Owing to his father's poverty, at the age of four years Rose was sent to live with a maternal uncle who ran a school at Hampstead; he was educated for a short time at Westminster School before entering the Royal Navy, a service which he left in 1762 after he had been wounded in some fighting in the West Indies. He then obtained a position in the civil service, becoming joint Keeper of the Records in 1772 and secretary to the Board of Taxes in 1777. In 1782, he gave up the latter appointment to become one of the secretaries to the treasury under Prime Minister Lord Shelburne, though he did not enter Parliament.

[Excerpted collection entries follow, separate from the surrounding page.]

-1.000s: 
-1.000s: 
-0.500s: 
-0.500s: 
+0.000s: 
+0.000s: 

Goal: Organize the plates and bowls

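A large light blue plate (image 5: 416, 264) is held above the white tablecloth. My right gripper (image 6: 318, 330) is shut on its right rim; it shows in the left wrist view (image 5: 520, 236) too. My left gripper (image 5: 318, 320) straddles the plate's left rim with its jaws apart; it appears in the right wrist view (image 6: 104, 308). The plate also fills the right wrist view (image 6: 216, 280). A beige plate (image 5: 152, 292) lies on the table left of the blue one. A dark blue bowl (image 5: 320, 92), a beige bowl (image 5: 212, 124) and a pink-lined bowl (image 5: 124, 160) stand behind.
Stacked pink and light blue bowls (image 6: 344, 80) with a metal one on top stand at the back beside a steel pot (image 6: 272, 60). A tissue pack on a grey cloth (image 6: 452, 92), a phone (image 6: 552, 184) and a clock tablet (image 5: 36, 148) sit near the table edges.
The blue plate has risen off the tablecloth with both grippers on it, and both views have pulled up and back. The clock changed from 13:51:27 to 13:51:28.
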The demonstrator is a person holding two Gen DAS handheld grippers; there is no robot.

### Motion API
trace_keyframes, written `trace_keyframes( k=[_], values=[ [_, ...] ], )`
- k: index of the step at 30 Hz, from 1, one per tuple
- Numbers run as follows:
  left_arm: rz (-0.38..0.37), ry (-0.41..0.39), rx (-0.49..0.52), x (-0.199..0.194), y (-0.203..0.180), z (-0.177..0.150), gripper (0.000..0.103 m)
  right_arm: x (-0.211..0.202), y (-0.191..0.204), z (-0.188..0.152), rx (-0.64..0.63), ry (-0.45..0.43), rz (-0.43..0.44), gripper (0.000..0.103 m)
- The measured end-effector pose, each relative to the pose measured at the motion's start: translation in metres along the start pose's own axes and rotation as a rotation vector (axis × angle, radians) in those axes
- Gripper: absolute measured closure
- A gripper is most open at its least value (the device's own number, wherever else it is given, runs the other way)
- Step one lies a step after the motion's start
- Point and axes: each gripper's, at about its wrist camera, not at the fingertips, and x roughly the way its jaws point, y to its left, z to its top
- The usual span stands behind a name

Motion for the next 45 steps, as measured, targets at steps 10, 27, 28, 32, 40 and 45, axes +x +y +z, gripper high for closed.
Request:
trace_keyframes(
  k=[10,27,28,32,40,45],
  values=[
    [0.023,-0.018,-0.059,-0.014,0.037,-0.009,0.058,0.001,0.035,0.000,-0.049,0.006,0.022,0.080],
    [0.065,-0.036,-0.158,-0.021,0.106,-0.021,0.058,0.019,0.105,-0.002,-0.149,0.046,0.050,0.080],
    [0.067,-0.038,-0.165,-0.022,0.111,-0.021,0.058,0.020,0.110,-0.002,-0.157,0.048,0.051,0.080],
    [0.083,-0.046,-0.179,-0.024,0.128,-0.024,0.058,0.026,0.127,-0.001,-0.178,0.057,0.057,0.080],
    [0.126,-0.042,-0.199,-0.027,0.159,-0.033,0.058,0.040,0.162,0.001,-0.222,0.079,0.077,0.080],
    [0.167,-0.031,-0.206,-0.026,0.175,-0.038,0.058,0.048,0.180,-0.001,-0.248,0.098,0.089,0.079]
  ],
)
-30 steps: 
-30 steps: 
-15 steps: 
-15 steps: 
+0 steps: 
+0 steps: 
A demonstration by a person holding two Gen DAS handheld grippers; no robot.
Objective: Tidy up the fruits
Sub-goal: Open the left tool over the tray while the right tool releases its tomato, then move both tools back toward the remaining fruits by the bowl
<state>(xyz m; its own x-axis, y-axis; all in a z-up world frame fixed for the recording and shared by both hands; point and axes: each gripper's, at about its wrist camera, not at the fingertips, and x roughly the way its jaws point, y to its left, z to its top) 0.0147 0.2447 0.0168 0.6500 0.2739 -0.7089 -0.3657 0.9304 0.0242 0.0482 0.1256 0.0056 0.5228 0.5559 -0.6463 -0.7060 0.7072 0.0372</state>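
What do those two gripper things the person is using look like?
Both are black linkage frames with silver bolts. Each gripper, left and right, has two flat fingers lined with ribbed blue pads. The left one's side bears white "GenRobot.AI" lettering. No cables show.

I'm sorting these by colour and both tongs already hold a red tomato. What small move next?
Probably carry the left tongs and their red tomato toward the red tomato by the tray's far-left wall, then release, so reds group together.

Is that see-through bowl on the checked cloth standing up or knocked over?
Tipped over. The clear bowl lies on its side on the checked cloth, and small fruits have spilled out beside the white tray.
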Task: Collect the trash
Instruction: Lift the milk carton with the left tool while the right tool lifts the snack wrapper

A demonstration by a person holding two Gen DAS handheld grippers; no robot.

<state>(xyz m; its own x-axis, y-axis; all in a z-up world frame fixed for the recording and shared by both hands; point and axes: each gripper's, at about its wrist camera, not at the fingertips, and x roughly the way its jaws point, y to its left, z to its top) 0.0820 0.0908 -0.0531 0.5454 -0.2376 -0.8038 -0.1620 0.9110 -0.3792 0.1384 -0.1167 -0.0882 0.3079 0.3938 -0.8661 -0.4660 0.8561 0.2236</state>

He left office with his colleagues in April 1783, but in the following December he returned to his former position at the Treasury in Pitt's ministry, being henceforward one of this minister's most steadfast supporters. He entered Parliament as the Member for Launceston early in 1784, and his fidelity and friendship were rewarded by Pitt, who gave him a lucrative post in the Court of Exchequer; in 1788 he became Clerk of the Parliaments. He was also re-elected to Parliament in 1788 to represent Lymington and again in 1790 to represent Christchurch. In 1801, Rose left office with Pitt, but returned with him to power in 1804, when he was made vice-president of the committee on trade and joint Paymaster General. He was made a Privy Councillor in January 1802.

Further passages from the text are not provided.